ダンス①

「それでは、若人達の門出かどでを祝して────乾杯」


 手に持ったグラスを軽く持ち上げ、エルピス皇帝陛下は『パーティーを楽しんでくれ』と述べる。

それを合図に、私達招待客もグラスを高く掲げ、『乾杯』と復唱した。

────と、ここで皇室お抱えのオーケストラが音楽を奏でる。

いよいよ始まったデビュタントパーティーを前に、私は果実水を口に含んだ。

『スッキリしていて美味しい』と目を細める中、父はそっと私の手を引く。


「ベアトリス、疲れただろう?少し休もう」


 開始早々休憩を挟もうとする父に、私は目をぱちくり。

だって、まだ乾杯しかしていないのだから。

何より、もうすぐ────最初のワルツが始まる筈。


「いえ、大丈夫です。お気遣い、ありがとうございま……」


「公爵並びにベアトリス嬢、初めまして。第二皇子ジェラルド・ロッソ・ルーチェです。ようやく、挨拶出来たことを嬉しく思います」


 いつの間にこちらへ来ていたのか……ジェラルドが恭しくこうべを垂れて挨拶してきた。

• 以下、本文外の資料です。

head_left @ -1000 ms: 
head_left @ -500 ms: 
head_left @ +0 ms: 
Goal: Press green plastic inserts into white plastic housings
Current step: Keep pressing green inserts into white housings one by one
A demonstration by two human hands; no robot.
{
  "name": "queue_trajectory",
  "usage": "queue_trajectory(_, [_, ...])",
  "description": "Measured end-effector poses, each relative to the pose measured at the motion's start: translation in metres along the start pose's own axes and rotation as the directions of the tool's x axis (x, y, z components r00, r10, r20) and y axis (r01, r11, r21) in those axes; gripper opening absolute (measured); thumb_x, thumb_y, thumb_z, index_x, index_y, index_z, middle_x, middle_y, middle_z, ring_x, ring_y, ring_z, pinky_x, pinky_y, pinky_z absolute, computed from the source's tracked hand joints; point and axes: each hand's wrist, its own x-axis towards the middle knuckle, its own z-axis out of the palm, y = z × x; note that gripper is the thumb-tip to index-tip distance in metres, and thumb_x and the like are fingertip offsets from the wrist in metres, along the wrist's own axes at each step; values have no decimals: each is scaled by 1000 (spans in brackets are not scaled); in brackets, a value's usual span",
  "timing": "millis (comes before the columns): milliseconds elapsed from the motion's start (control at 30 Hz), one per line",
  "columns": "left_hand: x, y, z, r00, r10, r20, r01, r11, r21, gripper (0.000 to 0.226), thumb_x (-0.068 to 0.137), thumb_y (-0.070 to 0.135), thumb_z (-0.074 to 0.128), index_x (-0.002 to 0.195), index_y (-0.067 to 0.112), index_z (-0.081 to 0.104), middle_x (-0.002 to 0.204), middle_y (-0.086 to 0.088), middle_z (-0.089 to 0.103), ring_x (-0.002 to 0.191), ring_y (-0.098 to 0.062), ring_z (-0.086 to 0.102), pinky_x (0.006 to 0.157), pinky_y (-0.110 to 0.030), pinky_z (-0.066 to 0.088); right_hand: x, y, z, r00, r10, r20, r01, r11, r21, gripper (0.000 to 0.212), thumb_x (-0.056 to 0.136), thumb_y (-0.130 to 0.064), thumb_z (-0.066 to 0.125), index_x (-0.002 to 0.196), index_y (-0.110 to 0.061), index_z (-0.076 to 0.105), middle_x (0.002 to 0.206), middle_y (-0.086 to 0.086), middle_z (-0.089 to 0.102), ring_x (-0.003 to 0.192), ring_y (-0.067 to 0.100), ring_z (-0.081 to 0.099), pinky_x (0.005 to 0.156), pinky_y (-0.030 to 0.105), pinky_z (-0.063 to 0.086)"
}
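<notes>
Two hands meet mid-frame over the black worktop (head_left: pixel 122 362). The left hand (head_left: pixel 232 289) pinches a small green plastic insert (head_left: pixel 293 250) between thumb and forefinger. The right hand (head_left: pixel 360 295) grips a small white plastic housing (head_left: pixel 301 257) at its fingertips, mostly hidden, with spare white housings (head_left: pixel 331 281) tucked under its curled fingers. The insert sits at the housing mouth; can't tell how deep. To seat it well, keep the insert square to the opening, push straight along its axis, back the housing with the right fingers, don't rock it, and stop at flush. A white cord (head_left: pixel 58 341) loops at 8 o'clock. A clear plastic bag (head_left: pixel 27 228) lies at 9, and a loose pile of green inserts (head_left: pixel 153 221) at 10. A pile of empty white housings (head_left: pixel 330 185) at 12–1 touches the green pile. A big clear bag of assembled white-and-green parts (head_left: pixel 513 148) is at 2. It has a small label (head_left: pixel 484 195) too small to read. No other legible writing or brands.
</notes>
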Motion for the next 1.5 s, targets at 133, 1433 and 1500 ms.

皇子にしては随分と謙った態度だが、あまりいい印象を覚えない。

それは父も同じようで、少し不機嫌そうにしていた。


 それより、どうしてジェラルドがここに……?グランツ殿下は?


 『あれ?』と首を傾げ、周囲を見回すと────貴族に捕まっている金髪の美青年が目に入った。

どうやら、皇子妃……いや、未来の皇后の座を狙う令嬢達から猛アタックを受けているらしい。

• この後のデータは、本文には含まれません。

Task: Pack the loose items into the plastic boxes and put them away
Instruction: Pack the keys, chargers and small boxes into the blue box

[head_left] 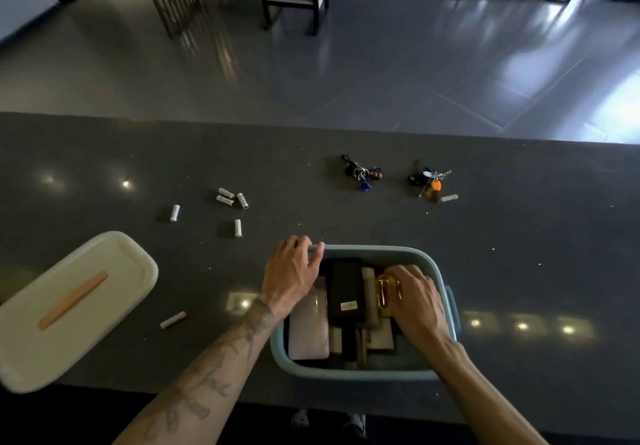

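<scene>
I see the blue plastic box (381, 249) standing open at the near edge of the table (519, 236), directly in front of me. My left hand (294, 268) grips the box at its far left corner, fingers curled over the rim. My right hand (415, 302) is inside the box on its right side, fingers curled round a gold-coloured item (383, 297). The box also holds a black case (348, 292) and a pale pouch (308, 326), packed side by side with other flat items. The white lid (114, 271) lies well apart on the left of the table. Six white cylinders (238, 228) lie loose on the table left of the box; two key bunches (362, 176) lie beyond it, near the far edge.
</scene>
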Demonstrator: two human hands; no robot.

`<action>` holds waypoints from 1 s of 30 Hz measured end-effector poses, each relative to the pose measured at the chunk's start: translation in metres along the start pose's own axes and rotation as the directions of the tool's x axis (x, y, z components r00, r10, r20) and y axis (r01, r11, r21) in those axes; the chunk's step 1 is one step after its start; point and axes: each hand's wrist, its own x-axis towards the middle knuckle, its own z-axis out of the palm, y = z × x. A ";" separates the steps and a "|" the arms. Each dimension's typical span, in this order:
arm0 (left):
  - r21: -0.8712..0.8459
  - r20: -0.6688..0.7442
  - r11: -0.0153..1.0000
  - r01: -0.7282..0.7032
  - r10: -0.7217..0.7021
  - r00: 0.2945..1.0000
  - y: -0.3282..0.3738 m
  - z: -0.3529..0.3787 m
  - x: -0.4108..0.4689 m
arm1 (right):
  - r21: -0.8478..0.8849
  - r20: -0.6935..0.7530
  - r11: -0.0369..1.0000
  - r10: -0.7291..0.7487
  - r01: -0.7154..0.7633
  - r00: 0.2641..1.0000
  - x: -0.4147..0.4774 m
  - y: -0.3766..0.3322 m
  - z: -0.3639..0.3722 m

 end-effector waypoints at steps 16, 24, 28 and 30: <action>-0.063 0.055 0.993 0.099 -0.096 0.994 0.049 0.057 0.168 | 0.050 0.048 0.988 0.141 -0.143 0.989 0.187 0.057 -0.038; -0.033 0.004 0.999 0.025 -0.025 1.000 0.065 0.107 0.274 | 0.039 0.018 0.989 0.140 -0.141 0.990 0.215 0.107 -0.029; -0.060 -0.061 0.997 0.049 -0.053 0.997 0.061 0.119 0.287 | 0.050 -0.016 0.987 0.156 -0.155 0.988 0.238 0.124 -0.035; -0.079 -0.078 0.995 0.062 -0.068 0.995 0.059 0.120 0.289 | 0.033 -0.027 0.987 0.160 -0.159 0.987 0.252 0.128 -0.037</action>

『あれは……しょうがないわね』と理解を示す中、父はグラスを従者に渡した。


「お初にお目に掛かります、ジェラルド殿下」


「そんな堅苦しい挨拶は、要りませんよ。もっと、気軽に接してください。公爵や令嬢とは、是非親しくなりたいと思っていますので」


 子供らしい無邪気な笑みを浮かべ、ジェラルドは『敬語も敬称も不要です』と申し出る。

が、父は一切態度を変えない。

それどころか、


「厚かましいところは相変わらずですね」


 と、直球で嫌味を零した。

『……えっ?』と困惑するジェラルドを前に、父は私を抱き上げる。

まるで、守るように。


「招待された訳でもないのに、我が家へ押し掛けたことをもうお忘れですか?」


 『だとしたら、非常に都合のいい頭ですね』と述べる父に、ジェラルドは頬を引き攣らせた。

でも、何とか平静を保って言い返す。


「それは今まさに謝ろうと思っていて……」


「しかも、今度はベアトリスの言葉を遮った」


「す、すみません。わざとでは……」


「挙句の果てには、『親しくなりたい』だって?ふざけるのも、大概にして頂きたい」


 『それよりも先に謝罪だろう』と主張し、父は身を翻した。

もう話すことは何もない、とでも言うように。


「公爵閣下があそこまでお怒りになるなんて……ジェラルド殿下はかなり無礼を働いたのね」


「でも、まだ子供でしょう?もう少し優しくしてあげても……」


「しっ!公爵様に聞かれたら、どうするんだ」


「バレンシュタイン公爵家を敵に回したら、ルーチェ帝国ではやっていけないんだから気をつけなさい」


 先程の注意を思い出したのか、貴族達は慌てて口を噤む。

一度ならず二度も同じ過ちを繰り返せば、本当に公爵の機嫌を損ねると判断したのだろう。